She made no answer and he pressed for some response.
“Won’t she?” he pleaded.
Her eyes still fixed on the cab, now fast disappearing in the distance, she murmured:
“Perhaps.”
“When will that be?” he went on eagerly.
She shook her head, irritated at his persistence at such a moment.
“I do not know,” she replied coldly.
Thus far, Stafford had succeeded in keeping from his friends any intimation of his matrimonial plans, but it was hardly possible to keep the secret much longer. He and Virginia had been seen together in public places; his many visits to her house were known. Her sudden resignation from the hotel also had excited comment. People began to connect their names in a way unflattering to both. Such slanderous rumors must be stopped at any cost, thought Stafford to himself, and one evening at Delmonico’s, while in a jovial, communicative mood, an opportunity came to unbosom himself freely to his friend Hadley. It was the latter’s birthday and they were duly celebrating the occasion as three bottles of Veuve Clicquot, standing empty on the table, bore mute witness.
Stafford had been drinking freely. His face was flushed and his voice was thick, familiar symptoms when he had imbibed more wine than was good for him. The secret came out suddenly owing to a chance remark dropped by Hadley, who, sober himself and speaking of women in general, argued that girls who were compelled by necessity to earn their own living formed a class by themselves. They could not be classed with the domesticated girl of good family because they were open to temptations and contaminating influences which the latter escaped.

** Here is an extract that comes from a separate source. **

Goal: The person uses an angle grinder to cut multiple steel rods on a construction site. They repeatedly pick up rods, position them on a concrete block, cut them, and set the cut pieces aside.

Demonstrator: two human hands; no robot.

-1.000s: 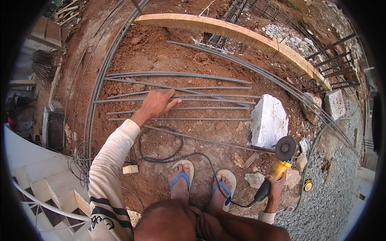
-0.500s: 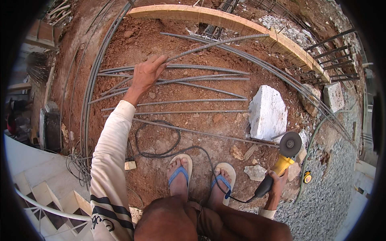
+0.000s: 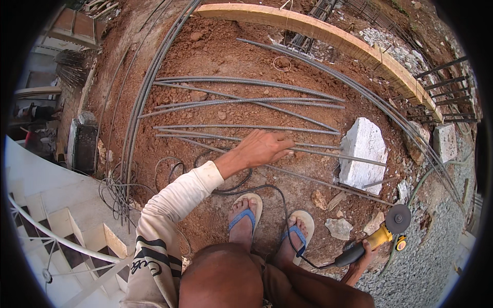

Coming in close contact with the busy, feverish world, associating on terms of daily intimacy with all kinds of men, the naturally high moral sense of the virtuous woman must necessarily become blunted in her new business surroundings.

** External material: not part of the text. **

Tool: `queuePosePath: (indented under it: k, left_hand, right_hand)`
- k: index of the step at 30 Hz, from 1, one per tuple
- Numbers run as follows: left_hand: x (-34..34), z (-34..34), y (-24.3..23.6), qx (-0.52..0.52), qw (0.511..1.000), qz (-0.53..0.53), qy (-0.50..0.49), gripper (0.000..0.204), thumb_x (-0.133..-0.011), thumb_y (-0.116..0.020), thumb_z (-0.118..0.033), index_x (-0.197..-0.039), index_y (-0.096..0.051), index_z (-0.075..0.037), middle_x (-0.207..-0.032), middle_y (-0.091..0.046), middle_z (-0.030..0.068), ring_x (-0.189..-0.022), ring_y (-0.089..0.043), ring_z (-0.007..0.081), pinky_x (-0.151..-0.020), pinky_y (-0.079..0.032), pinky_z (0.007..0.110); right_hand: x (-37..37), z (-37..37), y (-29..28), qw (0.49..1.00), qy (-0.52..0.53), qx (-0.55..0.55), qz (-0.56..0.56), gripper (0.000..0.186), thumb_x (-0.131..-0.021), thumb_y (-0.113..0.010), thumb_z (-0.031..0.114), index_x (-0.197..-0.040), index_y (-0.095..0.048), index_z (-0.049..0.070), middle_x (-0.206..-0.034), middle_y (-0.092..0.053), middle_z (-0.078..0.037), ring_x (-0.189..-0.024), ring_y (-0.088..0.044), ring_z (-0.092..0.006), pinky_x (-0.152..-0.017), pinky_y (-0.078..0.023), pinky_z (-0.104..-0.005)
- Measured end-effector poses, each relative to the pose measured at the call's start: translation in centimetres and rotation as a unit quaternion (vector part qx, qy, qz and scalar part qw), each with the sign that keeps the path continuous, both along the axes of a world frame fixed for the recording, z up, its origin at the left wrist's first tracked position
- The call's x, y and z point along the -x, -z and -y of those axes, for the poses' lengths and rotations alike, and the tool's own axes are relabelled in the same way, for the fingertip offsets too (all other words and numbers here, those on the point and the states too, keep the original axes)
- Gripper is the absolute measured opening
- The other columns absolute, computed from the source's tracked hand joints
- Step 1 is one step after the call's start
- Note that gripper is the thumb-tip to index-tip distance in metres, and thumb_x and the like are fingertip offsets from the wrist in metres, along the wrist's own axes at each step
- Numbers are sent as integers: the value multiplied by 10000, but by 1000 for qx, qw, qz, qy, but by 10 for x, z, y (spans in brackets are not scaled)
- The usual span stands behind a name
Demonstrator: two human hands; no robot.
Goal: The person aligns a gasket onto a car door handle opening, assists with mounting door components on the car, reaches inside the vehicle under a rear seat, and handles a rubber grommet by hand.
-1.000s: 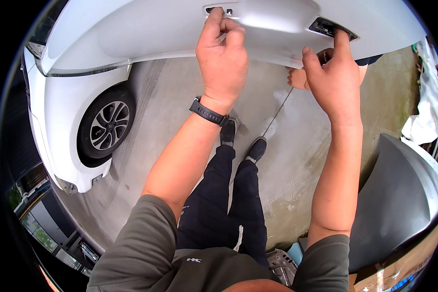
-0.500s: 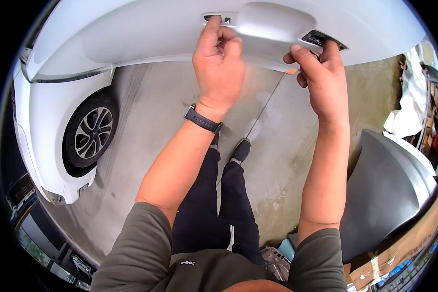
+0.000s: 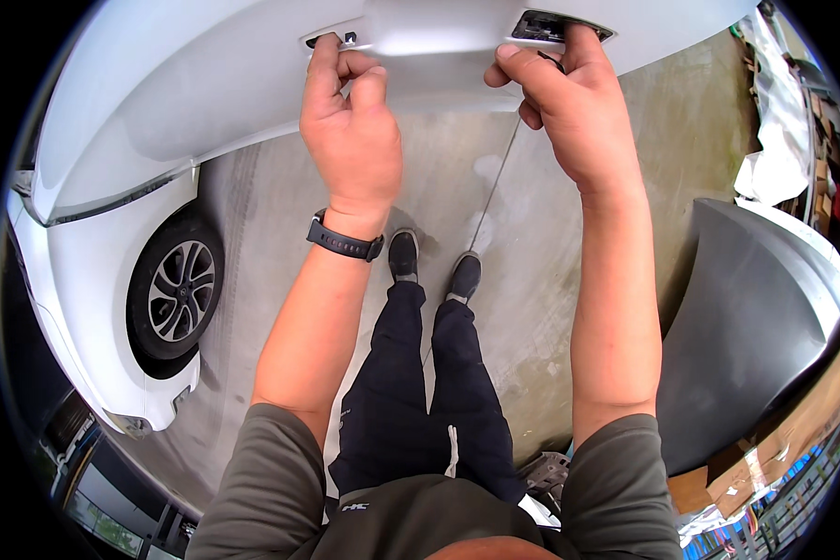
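A white car door [image 3: 252,79] spans the top of the view, with a handle recess between two openings. My left hand [image 3: 350,140] has its index finger hooked into the smaller opening [image 3: 350,38] on the left, its other fingers curled. At the larger rectangular opening [image 3: 537,26], the index finger of my right hand [image 3: 579,117] reaches inside, its tip hidden. My right thumb points left, and a small dark thing [image 3: 553,62] shows between it and the fingers; its kind I cannot make out.
On the left are a white car fender [image 3: 75,271] and a wheel [image 3: 179,291]. To the right stands a grey body panel [image 3: 747,327], with cardboard [image 3: 761,467] below it and white sheeting [image 3: 775,140] beyond. My shoes [image 3: 465,276] rest on the concrete floor [image 3: 513,345].
The door's openings and both hands now appear farther left and higher, and the wheel sits lower. Both index fingers stay in the openings. My left shoe shows more fully.
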State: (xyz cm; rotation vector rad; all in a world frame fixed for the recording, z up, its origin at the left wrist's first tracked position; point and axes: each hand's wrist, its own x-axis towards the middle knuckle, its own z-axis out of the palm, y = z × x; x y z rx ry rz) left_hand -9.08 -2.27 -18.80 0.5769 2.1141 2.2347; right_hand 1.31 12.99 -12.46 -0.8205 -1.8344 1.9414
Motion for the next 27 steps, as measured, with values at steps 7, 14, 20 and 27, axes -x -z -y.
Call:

“Once the bloom is off a woman’s moral sense,” he argued, “it is only a step to the undermining of her virtue. It’s inevitable,” he went on as he sat back in his chair idly enjoying his cigar. “The home is the young girl’s only protection. Take her out of it and you expose her to the manoeuvres of the first scoundrel who comes along. If she’s temperamentally cold, she’ll resist the seducer successfully; but if she’s weak and pleasure-loving, she’ll succumb and the devil will have won over another convert. Take, for instance, those stenographers in your hotel. That Miss Blaine—she’s as pretty as—”
Crash!
There was a blow of a heavy fist falling on the table. The dishes danced, glasses fell in splinters on to the floor. Hadley, startled, turned round. Stafford, his handsome face flushed from the champagne, but now tense and angry, was looking at him fiercely:
“Take care, old chap, how you talk of Miss Blaine! She’s going to be my wife!”